Professor Phil Thomas, Chairman of SSPO, said: “This is a year of celebration for the Scottish salmon industry; it is also a year of planning for the future.

“The first commercial harvest of Scottish salmon was 14 tonnes back in 1971. Now, farmers grow 144,000 tonnes and it has become Scotland’s single largest food export.

“The next phase of development includes a sustainable growth in production over the next ten years. It is planned to develop the industry at an average rate of four per cent per year, to achieve an annual production of 210,000 tonnes by 2020.”

Scott Landsburgh, Chief Executive of SSPO, said: “Forty years ago some people hailed the salmon industry as the ‘replacement for the oil bonanza’, whilst others questioned the credibility of the technology involved.

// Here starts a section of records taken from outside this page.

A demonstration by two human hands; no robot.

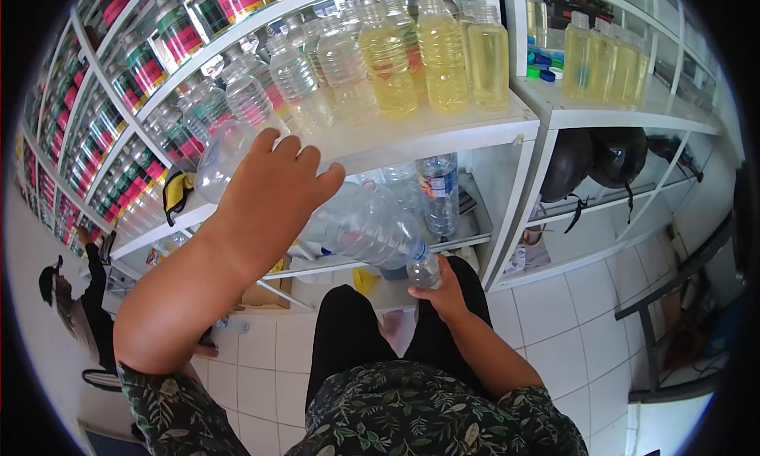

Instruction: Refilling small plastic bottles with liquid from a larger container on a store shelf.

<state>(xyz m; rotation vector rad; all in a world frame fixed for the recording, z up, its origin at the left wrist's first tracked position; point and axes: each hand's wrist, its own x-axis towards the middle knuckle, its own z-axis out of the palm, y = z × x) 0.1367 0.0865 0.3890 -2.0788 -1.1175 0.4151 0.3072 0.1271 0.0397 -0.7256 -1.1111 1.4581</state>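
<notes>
My left hand [279,177] grips a large clear plastic bottle [368,224] from above, its fingers curled over the far side. That bottle lies tilted, with its blue-ringed neck pointing down to the right. A rounded clear plastic part [224,159] shows on the other side of the hand; the hand hides how it joins. My right hand [448,290] holds a small clear bottle [424,273] between my knees, its top against the large bottle's mouth. Whether liquid is flowing between them cannot be made out.
Ahead, a white shelf [409,136] bears several open bottles of yellow liquid [439,58] and clear ones [297,88]. Loose caps [539,70] lie on the right shelf. Below are a labelled water bottle [439,195] and a yellow funnel-like object [364,281]. Another person [74,307] is at the far left.
</notes>
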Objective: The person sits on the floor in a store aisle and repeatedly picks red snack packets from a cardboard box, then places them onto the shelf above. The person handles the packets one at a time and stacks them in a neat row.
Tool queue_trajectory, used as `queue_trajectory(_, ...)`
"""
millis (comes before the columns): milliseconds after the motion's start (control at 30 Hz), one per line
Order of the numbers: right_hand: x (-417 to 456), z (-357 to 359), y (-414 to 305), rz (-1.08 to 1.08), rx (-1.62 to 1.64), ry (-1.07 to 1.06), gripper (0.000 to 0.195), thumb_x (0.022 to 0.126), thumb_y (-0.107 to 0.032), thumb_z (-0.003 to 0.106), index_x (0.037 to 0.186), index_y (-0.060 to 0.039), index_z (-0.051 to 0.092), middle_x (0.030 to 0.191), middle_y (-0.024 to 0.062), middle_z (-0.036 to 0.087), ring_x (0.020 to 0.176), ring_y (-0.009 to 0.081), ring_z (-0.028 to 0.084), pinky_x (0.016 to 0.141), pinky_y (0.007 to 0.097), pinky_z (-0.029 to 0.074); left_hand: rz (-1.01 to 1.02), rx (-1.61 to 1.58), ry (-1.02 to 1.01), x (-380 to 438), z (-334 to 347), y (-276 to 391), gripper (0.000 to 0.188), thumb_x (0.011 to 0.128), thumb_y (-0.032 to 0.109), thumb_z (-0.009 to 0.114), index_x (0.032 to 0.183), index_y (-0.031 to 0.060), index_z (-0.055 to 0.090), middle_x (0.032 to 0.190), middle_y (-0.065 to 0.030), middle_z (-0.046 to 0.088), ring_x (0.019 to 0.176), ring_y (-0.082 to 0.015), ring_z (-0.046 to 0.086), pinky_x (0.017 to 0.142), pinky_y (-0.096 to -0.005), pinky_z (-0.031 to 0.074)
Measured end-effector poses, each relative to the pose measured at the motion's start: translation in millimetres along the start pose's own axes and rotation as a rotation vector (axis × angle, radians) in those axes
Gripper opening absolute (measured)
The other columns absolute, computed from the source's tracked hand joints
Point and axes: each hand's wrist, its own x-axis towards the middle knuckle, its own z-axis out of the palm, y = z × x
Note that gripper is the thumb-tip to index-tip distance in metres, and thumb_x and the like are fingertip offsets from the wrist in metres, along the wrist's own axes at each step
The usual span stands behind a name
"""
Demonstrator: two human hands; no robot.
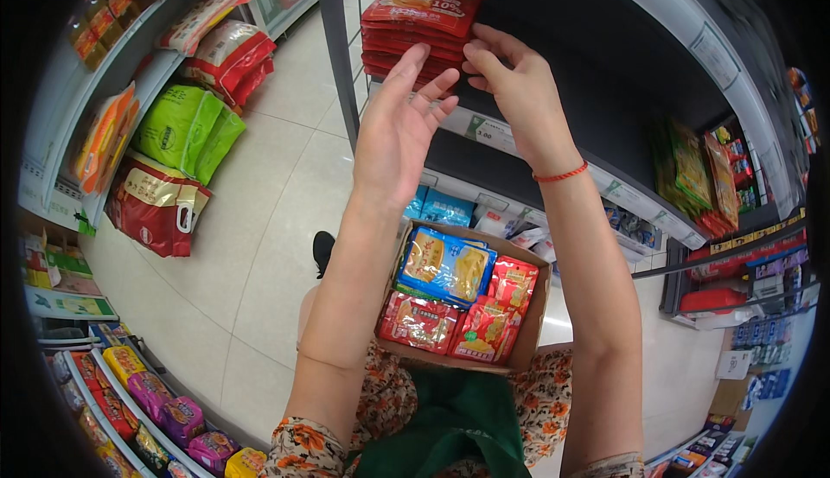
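A neat stack of red snack packets [418, 24] stands at the left end of a dark metal shelf [545, 31]. My left hand [402, 115] is at the near side of the stack, palm turned inward and fingers spread, with nothing in it. At the stack's right side is my right hand [512, 82], thumb and fingers bent and apart; whether the fingertips touch the packets is hard to tell. Below my forearms, an open cardboard box [535, 322] in front of my lap holds blue packets [447, 267] and several red packets [421, 322].
Price labels line the shelf's front edge [489, 131]. Green and red packets [694, 180] stand at the shelf's far right end. To the left, a rack holds large bags, among them a green bag [185, 128]. Wrapped goods [155, 394] fill the lower left shelf.
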Motion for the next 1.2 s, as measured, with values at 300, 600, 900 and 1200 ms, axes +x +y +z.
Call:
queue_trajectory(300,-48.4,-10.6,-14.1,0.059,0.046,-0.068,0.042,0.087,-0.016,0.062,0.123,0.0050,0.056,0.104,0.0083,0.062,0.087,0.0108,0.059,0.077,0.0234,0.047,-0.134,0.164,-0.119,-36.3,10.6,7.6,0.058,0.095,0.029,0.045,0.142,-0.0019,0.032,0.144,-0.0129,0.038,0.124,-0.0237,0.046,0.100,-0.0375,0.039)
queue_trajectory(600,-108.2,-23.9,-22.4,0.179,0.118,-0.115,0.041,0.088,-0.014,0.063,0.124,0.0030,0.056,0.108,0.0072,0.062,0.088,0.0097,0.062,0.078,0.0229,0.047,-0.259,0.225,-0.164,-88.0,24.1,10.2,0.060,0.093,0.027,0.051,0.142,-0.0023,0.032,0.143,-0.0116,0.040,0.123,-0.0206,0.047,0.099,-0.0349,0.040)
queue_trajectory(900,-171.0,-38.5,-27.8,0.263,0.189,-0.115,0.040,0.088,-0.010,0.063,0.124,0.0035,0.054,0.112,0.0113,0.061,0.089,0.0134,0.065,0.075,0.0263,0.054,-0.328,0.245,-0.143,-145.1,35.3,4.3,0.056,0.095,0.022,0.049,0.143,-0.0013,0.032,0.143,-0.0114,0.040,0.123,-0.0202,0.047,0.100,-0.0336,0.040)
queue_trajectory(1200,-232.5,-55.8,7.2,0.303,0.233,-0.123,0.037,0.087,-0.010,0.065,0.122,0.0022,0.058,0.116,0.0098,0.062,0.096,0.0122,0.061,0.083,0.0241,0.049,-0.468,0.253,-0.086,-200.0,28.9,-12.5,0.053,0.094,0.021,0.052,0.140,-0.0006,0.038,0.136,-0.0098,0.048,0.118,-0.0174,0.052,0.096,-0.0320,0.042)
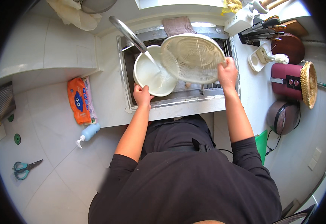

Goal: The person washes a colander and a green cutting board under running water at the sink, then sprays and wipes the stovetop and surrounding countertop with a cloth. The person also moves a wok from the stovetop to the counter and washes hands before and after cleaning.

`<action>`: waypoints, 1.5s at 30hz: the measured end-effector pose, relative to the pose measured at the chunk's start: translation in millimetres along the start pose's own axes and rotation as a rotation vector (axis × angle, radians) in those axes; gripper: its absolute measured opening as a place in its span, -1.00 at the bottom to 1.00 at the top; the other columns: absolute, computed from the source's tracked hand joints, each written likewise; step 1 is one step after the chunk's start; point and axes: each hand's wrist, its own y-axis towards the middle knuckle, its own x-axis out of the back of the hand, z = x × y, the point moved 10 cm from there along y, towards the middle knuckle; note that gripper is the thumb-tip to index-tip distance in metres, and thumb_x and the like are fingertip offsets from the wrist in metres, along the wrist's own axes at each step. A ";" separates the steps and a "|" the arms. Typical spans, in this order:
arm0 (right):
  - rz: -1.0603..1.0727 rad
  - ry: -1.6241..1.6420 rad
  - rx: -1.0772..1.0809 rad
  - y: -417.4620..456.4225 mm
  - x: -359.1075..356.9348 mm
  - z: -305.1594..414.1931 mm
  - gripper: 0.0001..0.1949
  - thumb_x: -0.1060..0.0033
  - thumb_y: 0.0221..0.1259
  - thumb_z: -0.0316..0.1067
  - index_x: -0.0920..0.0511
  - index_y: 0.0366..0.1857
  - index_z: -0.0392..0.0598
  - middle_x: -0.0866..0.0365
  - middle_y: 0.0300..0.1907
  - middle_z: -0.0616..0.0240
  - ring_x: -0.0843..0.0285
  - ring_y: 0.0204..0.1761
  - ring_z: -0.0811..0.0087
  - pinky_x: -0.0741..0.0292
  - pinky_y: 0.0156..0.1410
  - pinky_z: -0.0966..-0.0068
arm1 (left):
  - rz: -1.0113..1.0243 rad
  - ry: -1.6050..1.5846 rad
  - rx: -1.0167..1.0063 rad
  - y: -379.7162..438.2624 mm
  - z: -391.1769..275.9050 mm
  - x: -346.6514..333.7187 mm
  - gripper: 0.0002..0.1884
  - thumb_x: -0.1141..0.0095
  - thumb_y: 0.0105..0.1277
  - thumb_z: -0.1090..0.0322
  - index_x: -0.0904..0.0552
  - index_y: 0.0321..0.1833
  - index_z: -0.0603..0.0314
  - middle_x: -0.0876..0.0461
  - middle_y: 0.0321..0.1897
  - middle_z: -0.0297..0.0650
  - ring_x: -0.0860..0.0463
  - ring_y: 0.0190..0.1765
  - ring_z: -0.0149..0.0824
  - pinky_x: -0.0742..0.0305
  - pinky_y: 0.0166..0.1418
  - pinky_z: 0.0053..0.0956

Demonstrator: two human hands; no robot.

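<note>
My left hand point(142, 96) grips the near-left rim of a white plastic basin point(149, 70) over the sink. Water runs from the curved metal faucet point(129, 35) into this basin, where whitish water shows. In my right hand point(227, 73) is the right edge of a pale plastic colander point(192, 57), held tilted above the sink. The colander's left edge overlaps the basin's right side, so part of the basin is hidden. No food shows in the colander's mesh.
The steel sink point(177, 102) holds a grey rack point(212, 89) at its right. A cloth point(178, 25) lies over its far edge. To the right stand a knife block point(248, 37), a bottle brush point(280, 58) and a maroon appliance point(286, 81). Left are orange wipes point(78, 100) and a blue pump bottle point(90, 132).
</note>
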 end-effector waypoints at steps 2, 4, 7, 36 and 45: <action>0.167 -0.014 -0.074 12.6 -44.2 2.4 -0.65 -0.24 0.29 -0.25 -0.59 0.14 0.01 -0.79 -0.01 -0.01 -0.78 0.04 -0.02 -0.63 0.19 0.14 | 0.111 -0.005 0.075 11.7 0.3 -3.0 -0.81 -0.16 0.40 0.40 -0.40 -0.33 0.06 -0.59 -0.12 -0.31 -0.68 -0.13 -0.29 -0.79 -0.23 -0.21; 0.289 -0.025 -0.044 26.4 -95.3 -4.5 -0.63 -0.28 0.30 -0.19 -0.59 0.17 0.04 -0.80 0.00 -0.01 -0.78 0.06 -0.02 -0.62 0.20 0.14 | 0.219 -0.001 0.107 23.3 -6.1 -10.5 -0.89 -0.15 0.48 0.31 -0.47 -0.20 0.01 -0.63 -0.10 -0.31 -0.70 -0.03 -0.28 -0.76 -0.13 -0.17; 0.489 -0.131 -0.008 38.8 -153.3 -0.3 -0.58 -0.35 0.30 -0.06 -0.64 0.18 0.03 -0.79 0.04 -0.01 -0.77 0.09 -0.01 -0.62 0.23 0.14 | 0.373 0.001 0.159 30.1 -12.7 -10.9 -0.89 -0.15 0.55 0.19 -0.52 -0.11 -0.06 -0.68 -0.03 -0.36 -0.68 0.08 -0.33 -0.71 0.03 -0.13; 0.370 -0.091 0.137 43.9 -265.5 9.0 -0.29 -0.01 0.40 0.48 -0.61 -0.17 -0.17 -0.73 -0.18 -0.18 -0.68 -0.04 -0.25 -0.55 0.05 -0.06 | 0.258 0.465 -0.292 21.2 -67.8 16.4 -0.63 -0.20 0.45 0.06 -0.75 0.08 0.19 -0.53 0.41 -0.06 -0.48 0.46 -0.15 -0.54 0.35 -0.17; 0.204 0.093 0.288 39.0 -258.3 11.9 -0.33 0.05 0.43 0.43 -0.57 -0.27 -0.14 -0.67 -0.32 -0.15 -0.62 -0.15 -0.33 -0.49 -0.05 -0.09 | 0.101 0.642 -0.710 -14.9 -97.0 11.5 -0.73 -0.23 0.35 0.29 -0.80 -0.02 0.30 -0.52 0.41 0.09 -0.51 0.44 -0.01 -0.50 0.37 -0.16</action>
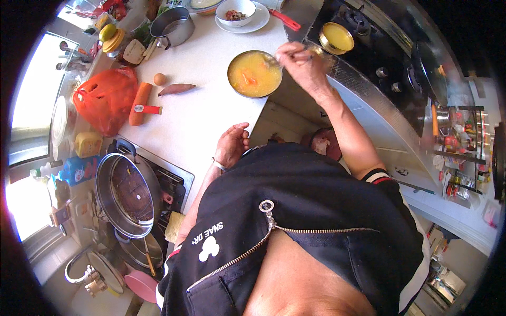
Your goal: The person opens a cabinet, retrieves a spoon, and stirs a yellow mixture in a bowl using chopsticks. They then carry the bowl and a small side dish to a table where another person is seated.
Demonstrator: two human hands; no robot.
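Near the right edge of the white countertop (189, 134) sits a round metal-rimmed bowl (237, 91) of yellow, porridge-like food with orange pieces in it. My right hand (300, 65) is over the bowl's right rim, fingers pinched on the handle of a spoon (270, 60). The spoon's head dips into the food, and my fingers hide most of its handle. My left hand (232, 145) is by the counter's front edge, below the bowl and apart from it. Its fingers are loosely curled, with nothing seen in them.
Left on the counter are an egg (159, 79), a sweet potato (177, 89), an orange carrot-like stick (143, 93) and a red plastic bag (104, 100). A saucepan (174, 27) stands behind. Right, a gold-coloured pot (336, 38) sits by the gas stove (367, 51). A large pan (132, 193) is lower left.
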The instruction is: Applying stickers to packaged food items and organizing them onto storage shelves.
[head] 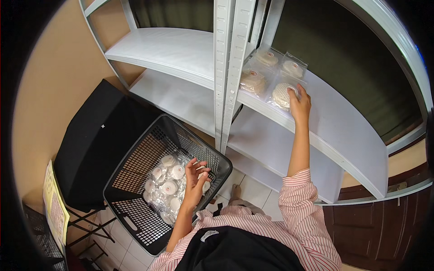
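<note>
My right hand [299,103] is on a clear plastic packet of round, pale, textured discs [284,96] at the front of a white metal shelf. Its thumb and fingers rest at the packet's right side. Beside and behind it lie more such packets, a stack at the front left [252,83], one at the back left [267,57] and one at the back right [292,69]. My left hand [196,178] hovers with fingers apart over a black plastic basket [126,159], which holds several similar clear packets with round white contents [169,187]; nothing shows in its grasp.
Another white shelf unit [166,47] stands at the left, beside the uprights [225,67]. A black cloth [91,135] covers something left of the basket. A yellow printed sheet [56,206] and a folding black metal stand [91,227] are at the lower left. A brown door [366,233] is at the lower right.
</note>
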`<action>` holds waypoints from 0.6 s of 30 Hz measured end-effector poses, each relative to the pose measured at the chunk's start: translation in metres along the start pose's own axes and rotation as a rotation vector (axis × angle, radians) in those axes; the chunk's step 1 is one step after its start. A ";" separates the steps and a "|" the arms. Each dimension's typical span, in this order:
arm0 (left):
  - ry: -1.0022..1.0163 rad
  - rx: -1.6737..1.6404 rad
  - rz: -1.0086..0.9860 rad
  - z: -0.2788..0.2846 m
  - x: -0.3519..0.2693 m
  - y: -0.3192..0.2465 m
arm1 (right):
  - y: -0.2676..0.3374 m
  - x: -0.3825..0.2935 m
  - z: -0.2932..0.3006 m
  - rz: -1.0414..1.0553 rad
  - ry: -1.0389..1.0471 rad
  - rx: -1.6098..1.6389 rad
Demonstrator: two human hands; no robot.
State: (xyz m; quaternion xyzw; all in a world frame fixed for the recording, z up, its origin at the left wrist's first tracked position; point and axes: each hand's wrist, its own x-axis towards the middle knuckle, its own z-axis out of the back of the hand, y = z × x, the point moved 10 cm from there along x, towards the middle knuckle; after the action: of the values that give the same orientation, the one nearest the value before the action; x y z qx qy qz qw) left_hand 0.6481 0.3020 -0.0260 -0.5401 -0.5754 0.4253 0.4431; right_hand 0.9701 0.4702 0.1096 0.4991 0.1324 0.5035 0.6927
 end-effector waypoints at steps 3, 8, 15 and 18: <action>-0.038 -0.005 0.028 0.016 -0.006 0.011 | 0.009 -0.004 -0.008 -0.003 0.022 -0.174; -0.106 -0.001 0.084 0.035 -0.016 0.023 | 0.000 0.000 -0.018 0.060 -0.019 -0.204; -0.135 0.043 0.109 0.045 -0.017 0.026 | 0.014 -0.003 -0.016 0.110 -0.109 -0.099; -0.162 0.057 0.095 0.051 -0.020 0.022 | 0.047 -0.027 0.008 0.373 -0.271 0.019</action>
State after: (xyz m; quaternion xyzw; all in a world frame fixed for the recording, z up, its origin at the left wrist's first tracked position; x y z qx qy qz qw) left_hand 0.6041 0.2823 -0.0608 -0.5178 -0.5707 0.5042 0.3898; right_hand 0.9365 0.4430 0.1432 0.5843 -0.0516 0.5501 0.5944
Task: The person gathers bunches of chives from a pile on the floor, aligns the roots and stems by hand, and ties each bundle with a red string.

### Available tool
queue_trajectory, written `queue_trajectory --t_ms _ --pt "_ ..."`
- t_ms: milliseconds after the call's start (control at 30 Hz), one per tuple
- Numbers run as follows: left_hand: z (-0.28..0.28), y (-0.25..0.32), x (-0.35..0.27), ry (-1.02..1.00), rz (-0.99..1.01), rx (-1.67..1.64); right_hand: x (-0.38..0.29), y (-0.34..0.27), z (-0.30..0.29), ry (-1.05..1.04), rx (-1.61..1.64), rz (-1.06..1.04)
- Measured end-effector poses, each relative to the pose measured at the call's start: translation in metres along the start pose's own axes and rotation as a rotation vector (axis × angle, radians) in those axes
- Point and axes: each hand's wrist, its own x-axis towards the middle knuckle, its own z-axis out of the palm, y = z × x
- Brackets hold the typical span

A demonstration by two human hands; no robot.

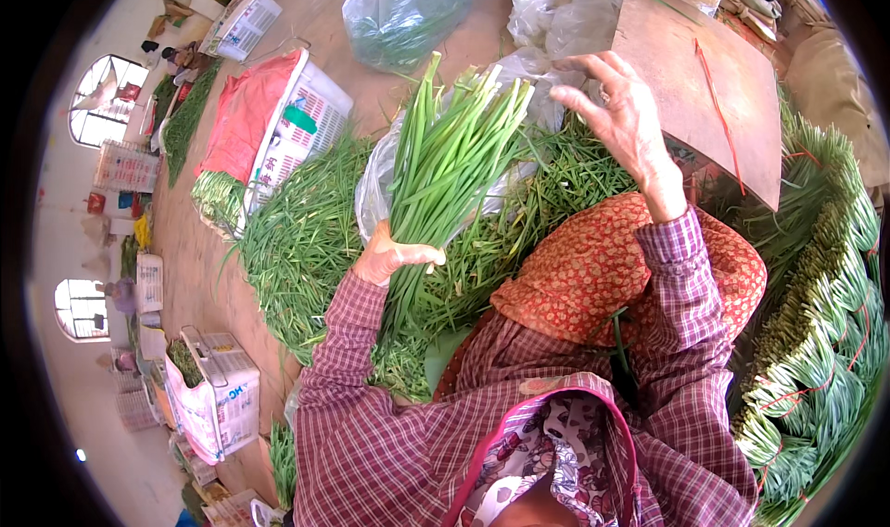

“We may not have matched the oil industry’s revenue – although two of our companies now feature strongly on Scotland’s top 120 companies list – but we have stood the test of time. We would now like to grow steadily and responsibly over the next ten years to effectively increase production by half to keep pace with growing global demand,” he added.

Highlighting an increasing participation (65 per cent and rising) in Freedom Food, the leading animal welfare scheme from the RSPCA, an all-time low in the number of fish lost to escape incidents, novel research into the use of wrasse to mitigate the effects of sea lice and the launch of a revised Code of Good Practice during 2010 in the Annual Report, Mr Landsburgh said:

“The industry is confident and prepared to meet the challenges ahead. It is committed to adopting the best in advanced science and technology to maintain its position as a leading Scottish food sector.

“This confidence, when set against a background of challenging market circumstances for the Scottish and UK economy as a whole, augurs well for the long-term viability of the remote rural economies of the west Highlands and Islands and the Northern Isles of Scotland,” he added.